Work order →
Tell how many lines of the data below have the string "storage" in them. Say nothing more.

────────────────────────────────────────

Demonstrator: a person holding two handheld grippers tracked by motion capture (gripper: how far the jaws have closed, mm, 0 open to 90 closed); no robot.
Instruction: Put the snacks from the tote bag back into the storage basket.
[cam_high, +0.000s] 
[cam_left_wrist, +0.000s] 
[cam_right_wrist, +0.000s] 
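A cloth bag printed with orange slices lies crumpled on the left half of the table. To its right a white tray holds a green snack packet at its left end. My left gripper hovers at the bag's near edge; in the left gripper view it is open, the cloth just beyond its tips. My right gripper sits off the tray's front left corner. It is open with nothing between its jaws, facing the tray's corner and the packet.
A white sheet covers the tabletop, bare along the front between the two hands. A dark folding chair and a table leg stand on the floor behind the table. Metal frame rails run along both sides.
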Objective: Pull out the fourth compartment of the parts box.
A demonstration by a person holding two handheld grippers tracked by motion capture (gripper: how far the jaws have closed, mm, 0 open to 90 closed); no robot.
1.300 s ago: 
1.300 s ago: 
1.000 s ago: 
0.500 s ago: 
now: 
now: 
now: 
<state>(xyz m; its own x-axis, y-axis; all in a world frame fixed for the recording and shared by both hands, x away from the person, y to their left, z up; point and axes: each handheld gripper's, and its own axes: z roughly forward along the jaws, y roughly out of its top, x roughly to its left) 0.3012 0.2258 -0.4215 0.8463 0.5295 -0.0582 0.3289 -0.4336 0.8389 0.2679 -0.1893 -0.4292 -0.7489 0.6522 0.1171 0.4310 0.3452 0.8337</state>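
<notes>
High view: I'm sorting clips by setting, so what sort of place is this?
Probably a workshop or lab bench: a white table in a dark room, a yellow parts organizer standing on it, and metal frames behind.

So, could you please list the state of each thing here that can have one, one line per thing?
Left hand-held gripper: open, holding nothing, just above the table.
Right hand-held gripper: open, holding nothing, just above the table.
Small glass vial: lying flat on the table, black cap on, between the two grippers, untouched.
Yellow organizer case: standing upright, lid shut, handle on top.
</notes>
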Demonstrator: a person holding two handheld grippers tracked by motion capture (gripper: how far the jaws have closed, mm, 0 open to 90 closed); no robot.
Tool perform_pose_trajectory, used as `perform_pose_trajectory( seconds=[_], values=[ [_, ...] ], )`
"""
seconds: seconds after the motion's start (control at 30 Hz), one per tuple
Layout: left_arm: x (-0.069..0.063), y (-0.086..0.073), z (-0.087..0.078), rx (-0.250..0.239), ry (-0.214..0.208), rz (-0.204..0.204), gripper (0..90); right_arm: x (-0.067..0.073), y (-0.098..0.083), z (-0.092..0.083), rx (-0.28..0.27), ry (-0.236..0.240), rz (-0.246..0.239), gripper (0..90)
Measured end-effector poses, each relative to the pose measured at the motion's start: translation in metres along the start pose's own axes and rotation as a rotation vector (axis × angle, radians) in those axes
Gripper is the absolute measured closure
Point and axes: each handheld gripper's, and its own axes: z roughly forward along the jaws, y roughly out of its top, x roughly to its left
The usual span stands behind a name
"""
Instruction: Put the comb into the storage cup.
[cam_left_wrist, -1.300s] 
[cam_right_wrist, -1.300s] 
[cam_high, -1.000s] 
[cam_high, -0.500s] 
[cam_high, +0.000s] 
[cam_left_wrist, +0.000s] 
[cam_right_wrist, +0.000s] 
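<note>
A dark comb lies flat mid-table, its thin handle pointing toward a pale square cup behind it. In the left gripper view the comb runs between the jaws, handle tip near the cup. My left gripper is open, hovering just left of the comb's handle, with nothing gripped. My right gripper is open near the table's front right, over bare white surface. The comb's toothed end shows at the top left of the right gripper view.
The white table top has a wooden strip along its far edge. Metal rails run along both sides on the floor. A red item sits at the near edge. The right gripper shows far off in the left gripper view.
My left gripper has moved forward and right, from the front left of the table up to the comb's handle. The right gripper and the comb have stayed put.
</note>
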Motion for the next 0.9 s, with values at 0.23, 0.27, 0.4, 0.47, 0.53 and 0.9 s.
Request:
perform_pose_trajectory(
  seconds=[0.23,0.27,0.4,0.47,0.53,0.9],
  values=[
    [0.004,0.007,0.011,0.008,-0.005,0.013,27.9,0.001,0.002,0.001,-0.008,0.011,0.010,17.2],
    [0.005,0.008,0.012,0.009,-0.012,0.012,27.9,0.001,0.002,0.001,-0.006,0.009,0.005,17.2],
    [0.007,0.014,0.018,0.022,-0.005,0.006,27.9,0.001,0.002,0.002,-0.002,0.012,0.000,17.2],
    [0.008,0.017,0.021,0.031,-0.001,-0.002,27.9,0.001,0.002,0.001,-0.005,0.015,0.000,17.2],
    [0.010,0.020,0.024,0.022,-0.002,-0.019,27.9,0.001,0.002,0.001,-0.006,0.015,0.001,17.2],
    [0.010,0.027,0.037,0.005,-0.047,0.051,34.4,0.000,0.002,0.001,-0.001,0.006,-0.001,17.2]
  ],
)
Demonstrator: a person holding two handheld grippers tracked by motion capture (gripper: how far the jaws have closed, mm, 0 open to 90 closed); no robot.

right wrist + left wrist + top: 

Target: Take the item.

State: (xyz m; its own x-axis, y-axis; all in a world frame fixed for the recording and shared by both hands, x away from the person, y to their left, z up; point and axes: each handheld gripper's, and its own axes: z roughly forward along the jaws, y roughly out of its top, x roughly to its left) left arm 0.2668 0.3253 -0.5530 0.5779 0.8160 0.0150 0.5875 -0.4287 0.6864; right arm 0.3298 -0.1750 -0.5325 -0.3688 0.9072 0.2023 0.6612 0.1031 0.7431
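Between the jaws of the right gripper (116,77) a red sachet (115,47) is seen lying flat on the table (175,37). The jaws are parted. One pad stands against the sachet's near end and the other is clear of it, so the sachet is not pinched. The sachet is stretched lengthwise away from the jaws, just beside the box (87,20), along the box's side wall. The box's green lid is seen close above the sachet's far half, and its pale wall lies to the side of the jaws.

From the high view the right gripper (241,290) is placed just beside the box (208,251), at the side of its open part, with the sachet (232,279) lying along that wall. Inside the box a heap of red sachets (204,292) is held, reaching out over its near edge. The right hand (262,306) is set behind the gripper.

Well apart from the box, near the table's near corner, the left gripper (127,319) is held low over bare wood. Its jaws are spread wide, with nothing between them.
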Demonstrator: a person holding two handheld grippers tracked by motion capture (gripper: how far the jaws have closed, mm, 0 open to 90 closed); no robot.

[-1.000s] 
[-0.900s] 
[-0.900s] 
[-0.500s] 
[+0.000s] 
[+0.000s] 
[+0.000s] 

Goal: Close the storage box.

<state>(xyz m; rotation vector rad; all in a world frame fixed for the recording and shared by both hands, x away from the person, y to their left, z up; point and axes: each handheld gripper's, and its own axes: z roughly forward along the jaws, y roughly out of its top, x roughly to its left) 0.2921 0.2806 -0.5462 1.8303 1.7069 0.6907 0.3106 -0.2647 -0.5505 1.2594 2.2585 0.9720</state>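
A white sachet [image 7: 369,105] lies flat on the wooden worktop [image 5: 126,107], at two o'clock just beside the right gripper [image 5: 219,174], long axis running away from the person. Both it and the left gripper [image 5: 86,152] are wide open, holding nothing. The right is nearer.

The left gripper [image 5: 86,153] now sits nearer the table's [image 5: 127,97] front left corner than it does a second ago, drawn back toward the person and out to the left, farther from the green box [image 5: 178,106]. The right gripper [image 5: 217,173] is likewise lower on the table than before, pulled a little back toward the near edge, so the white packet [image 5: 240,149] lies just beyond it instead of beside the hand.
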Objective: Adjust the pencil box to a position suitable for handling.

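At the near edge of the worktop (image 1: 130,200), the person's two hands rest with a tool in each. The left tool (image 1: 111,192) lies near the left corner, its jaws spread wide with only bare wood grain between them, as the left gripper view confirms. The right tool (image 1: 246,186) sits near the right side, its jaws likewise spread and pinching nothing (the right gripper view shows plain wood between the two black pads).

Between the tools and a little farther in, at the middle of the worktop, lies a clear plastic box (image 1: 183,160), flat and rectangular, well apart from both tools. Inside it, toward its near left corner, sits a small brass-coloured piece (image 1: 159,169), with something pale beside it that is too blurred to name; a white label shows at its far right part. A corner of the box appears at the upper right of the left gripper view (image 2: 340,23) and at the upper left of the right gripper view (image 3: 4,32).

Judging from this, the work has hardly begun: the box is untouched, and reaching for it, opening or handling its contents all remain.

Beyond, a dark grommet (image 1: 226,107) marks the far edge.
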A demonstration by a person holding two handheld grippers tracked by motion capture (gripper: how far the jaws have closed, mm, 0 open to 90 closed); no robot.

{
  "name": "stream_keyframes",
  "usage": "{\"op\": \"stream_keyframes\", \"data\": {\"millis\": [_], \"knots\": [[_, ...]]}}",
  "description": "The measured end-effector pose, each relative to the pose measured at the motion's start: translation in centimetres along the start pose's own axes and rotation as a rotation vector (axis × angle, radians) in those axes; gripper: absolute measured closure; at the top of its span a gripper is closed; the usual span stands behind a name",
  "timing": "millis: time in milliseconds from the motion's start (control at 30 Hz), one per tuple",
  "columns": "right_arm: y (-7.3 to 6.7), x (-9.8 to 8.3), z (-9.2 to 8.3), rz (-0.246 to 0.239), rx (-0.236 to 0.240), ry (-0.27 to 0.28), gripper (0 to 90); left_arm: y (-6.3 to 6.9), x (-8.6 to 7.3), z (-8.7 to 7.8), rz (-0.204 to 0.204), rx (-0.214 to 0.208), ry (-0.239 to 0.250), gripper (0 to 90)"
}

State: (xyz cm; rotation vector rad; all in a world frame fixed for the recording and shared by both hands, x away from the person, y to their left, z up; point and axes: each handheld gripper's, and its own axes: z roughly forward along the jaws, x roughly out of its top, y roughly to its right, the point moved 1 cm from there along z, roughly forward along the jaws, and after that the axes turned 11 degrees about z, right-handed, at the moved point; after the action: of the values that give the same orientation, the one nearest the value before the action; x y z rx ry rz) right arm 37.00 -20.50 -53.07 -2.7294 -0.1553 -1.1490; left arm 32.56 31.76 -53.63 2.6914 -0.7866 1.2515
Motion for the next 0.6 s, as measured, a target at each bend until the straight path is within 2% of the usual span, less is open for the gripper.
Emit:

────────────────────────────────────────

Your solution →
3